12/26/15

Don't Miss the Slate TV Club

If you are looking for good commentary on the best television shows of 2015, you should catch up with the Slate TV Club.  TV critics Margaret Lyons, Willa Paskin, Alan Sepinwall, and June Thomas provide their top 10 list of shows and take you through the year again to highlight some corners that you may have missed.  

Here is June Thomas singing the praise of Netflix's Sense8:

Sense8’s sloggy bits were minorly irritating, whereas the transcendent sections were maximally mind-blowing. The discovery period in which the eight people in the cluster figured out their interconnections went on for slightly too long, but it was still magical. (If you aren’t familiar with the Sense8 mythology, David Levesley summarized it as follows: “An evolutionary quirk has bred an ubermensch species known as ‘sensates,’ who are born on the same day and ‘cluster’ together, a connection that links their senses and emotions telepathically and allows them to speak the languages and perform the skills of their cluster-mates.” You can also see this in action in the clip below.) Directors Andy and Lana Wachowski, Tom Tykwer, and James McTeigue brought a grand, if slightly goofy, cinematic vision, and even if I have some cavils about the writing by the Wachowskis and J. Michael Straczynski, their creative ambition was breathtaking.

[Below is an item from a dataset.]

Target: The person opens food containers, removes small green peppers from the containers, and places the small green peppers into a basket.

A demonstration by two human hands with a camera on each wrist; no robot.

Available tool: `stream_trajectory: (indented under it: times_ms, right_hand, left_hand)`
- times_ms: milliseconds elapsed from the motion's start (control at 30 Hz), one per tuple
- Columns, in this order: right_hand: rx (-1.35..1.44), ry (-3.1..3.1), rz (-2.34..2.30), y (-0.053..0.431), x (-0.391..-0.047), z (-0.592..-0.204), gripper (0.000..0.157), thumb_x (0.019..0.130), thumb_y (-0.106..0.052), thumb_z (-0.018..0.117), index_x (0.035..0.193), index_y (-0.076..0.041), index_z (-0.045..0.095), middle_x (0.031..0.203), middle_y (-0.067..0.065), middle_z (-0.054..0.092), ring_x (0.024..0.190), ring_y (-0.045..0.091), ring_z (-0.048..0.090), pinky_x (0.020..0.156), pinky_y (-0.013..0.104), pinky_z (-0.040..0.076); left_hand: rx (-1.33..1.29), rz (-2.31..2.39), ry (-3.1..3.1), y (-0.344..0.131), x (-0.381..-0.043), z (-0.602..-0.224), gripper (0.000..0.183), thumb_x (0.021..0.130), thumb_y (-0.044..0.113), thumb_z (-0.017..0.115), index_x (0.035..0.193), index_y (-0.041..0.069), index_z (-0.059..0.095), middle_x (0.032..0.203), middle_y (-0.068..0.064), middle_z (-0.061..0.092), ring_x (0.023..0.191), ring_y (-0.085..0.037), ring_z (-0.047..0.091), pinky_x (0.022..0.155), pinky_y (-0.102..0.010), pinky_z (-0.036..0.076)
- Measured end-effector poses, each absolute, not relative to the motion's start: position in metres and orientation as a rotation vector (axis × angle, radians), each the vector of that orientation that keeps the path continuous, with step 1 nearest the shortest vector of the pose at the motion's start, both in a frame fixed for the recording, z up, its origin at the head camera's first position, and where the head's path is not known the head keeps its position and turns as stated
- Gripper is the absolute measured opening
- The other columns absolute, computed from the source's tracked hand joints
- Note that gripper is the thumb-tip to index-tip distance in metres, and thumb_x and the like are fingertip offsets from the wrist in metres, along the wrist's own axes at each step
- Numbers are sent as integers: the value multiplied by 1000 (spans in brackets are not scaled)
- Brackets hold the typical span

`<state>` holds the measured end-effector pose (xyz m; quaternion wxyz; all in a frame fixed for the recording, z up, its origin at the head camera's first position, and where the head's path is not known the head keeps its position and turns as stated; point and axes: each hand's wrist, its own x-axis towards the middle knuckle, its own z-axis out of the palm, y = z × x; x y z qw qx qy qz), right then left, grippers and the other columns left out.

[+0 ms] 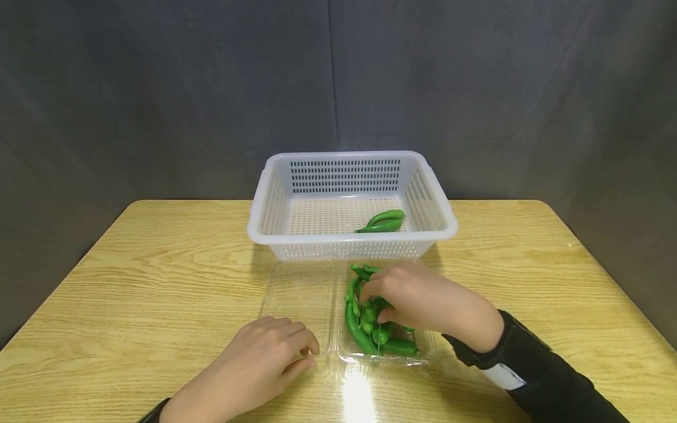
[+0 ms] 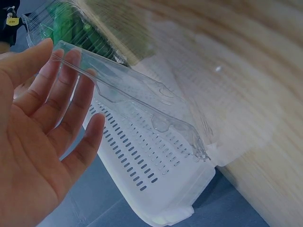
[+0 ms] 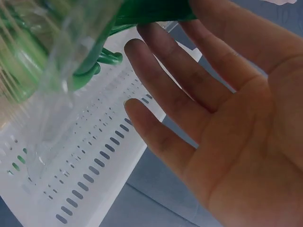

And here is Alan Sepinwall highlighting the much forgotten Manhattan on WGN America:

So here you’ve got another period drama about Complicated but Great White Men—specifically, the scientists who worked on the Manhattan Project—from a writer who already worked on one of those (Sam Shaw, formerly of Masters of Sex). And while it’s not perfect—it suffers from the Nucky Thompson Problem, where the most important character (rebellious scientist Frank Winter) is played by a fine actor (John Benjamin Hickey) doing good work, yet most of the time I’m more interested in every other person on the show—it looks amazing. Thomas Schlamme of West Wing fame is the lead director, and it’s become a whole lot more complicated and interesting as we’ve gotten to know all of the supporting characters (a more diverse lot all around) and their many conflicting agendas.

Just reading through the banter back and forth tells me I have a lot more viewing to do just to give 2015 justice.  And now we are about to embark on a new year.  I am not ready, but I am eager to see what else is in store for the new year.